2.1 Case A -First National City Bank

        Case facts (A) say the Operating Group (OG) was one of the six major divisions established in a reorganization of Citibank at the end of 1968, where the other five division are market-oriented divisions ones as shown in its organization chart. These five other divisions have varying demands for OG services and hence all of them want to have for continued growth in 1971 as all has been demanding for improved performance on the OG.

       The fact of varying demands for OP services by each of the other five divisions proves the existence of a divisional grouping or the presence of divisional organizational structure for Citibank. The other five divisions which are market oriented include the Personal Banking Group, the Investment Management Group, the Corporate Banking Group, the Commercial Banking Group and the International Banking Group (IBG) (Case facts - A).
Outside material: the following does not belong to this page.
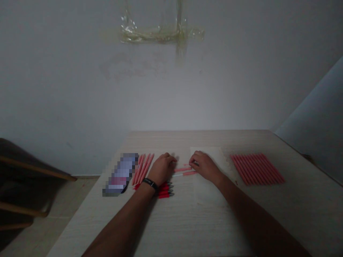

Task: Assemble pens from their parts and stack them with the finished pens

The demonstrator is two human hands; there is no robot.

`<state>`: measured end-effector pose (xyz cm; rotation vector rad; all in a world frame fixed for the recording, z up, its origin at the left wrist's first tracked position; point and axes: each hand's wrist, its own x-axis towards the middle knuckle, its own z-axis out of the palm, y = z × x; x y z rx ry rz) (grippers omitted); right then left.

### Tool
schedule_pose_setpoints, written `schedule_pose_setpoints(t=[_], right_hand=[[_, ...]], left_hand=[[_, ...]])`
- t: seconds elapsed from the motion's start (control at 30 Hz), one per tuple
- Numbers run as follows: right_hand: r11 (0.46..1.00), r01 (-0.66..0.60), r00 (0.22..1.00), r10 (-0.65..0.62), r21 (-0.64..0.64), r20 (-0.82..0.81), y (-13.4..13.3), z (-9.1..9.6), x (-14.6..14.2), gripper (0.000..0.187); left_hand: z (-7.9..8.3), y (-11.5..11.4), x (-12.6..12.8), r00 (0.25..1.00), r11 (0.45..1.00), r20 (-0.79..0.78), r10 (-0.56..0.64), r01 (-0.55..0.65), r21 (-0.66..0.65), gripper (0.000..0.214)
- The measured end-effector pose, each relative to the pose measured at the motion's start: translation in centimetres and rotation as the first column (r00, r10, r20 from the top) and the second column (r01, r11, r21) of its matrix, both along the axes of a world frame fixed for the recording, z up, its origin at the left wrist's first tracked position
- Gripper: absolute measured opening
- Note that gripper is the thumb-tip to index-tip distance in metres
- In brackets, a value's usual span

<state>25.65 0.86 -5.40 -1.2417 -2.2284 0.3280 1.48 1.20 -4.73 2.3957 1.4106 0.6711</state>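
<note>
My left hand (162,168) is curled on the table, its fingertips close to a red pen barrel (183,169), though I cannot tell whether it grips anything. My right hand (203,165) pinches a small pale pen part (195,163) above a sheet of white paper (207,189). Another red barrel (189,173) and a thin white refill (177,175) lie between my hands. Several red pens (143,169) lie side by side to the left, and several black-tipped pen parts (164,189) sit below my left wrist.
A neat row of several red tubes (257,169) lies on the pale wood table (227,217) at the right. A pixelated flat object (120,175) lies at the left. A dark chair (24,185) stands beyond the table's left edge, and a wall rises behind.
</note>
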Motion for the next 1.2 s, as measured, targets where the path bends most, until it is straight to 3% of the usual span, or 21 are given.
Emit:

In theory, divisional grouping,  connotes  people are organized according to what the organization produces in terms of products or services to customer or clients and each division may have the elements or personnel coming from the different functional areas of expertise like marketing, manufacturing and sales which are grouped together under one executive  (Text on Fundamentals of Organizational Structure). Under the same concept of divisional grouping, the text on ‘Fundamentals of Organizational Structure’ asserts the possibility of independent business units in huge corporations but it would seem that in the case of Citibank A, the other five divisions are still dependent on the support and performance of the Operating Group, although there is a showing of some independence of each division as shown by the fact of having for each division its own employees.

      As further proof of divisional grouping, the different services or products handled by the other five divisions are as follows: For the Personal Banking Group (PBG) of Citibank, it has  181 branches and 6,000 employees and the groups provided a full range of services to customers and small business into the metropolitan New York Area.  PBG’s services are different from that of the Investment Management Group (IMG) which serves its own customers with 1,700 employees by managing assets for personal and institutional investors, and providing full banking services to wealthy individuals. As compared with PBG, IMG normally has normally a smaller quantity accounts which is presently carried at some 7,000 accounts, hence it is not surprising for the group to also have smaller number of employees (Case facts - A).

        Still another group offering different services from the rest includes the Corporate Banking Group which has its subdivisions into six industry specialist divisions, which render service to big business, financial institutions and government accounts within the US. This is further being made different from the services offered by the Commercial Banking Group which operated 16 regional centers in the New York area by serving medium-sized companies (Case facts - A). Most of the latter’s clientele-companies failed to employ their own professional finance executives and thus causing them to rely from the banks for advice about money matters as well as banking services.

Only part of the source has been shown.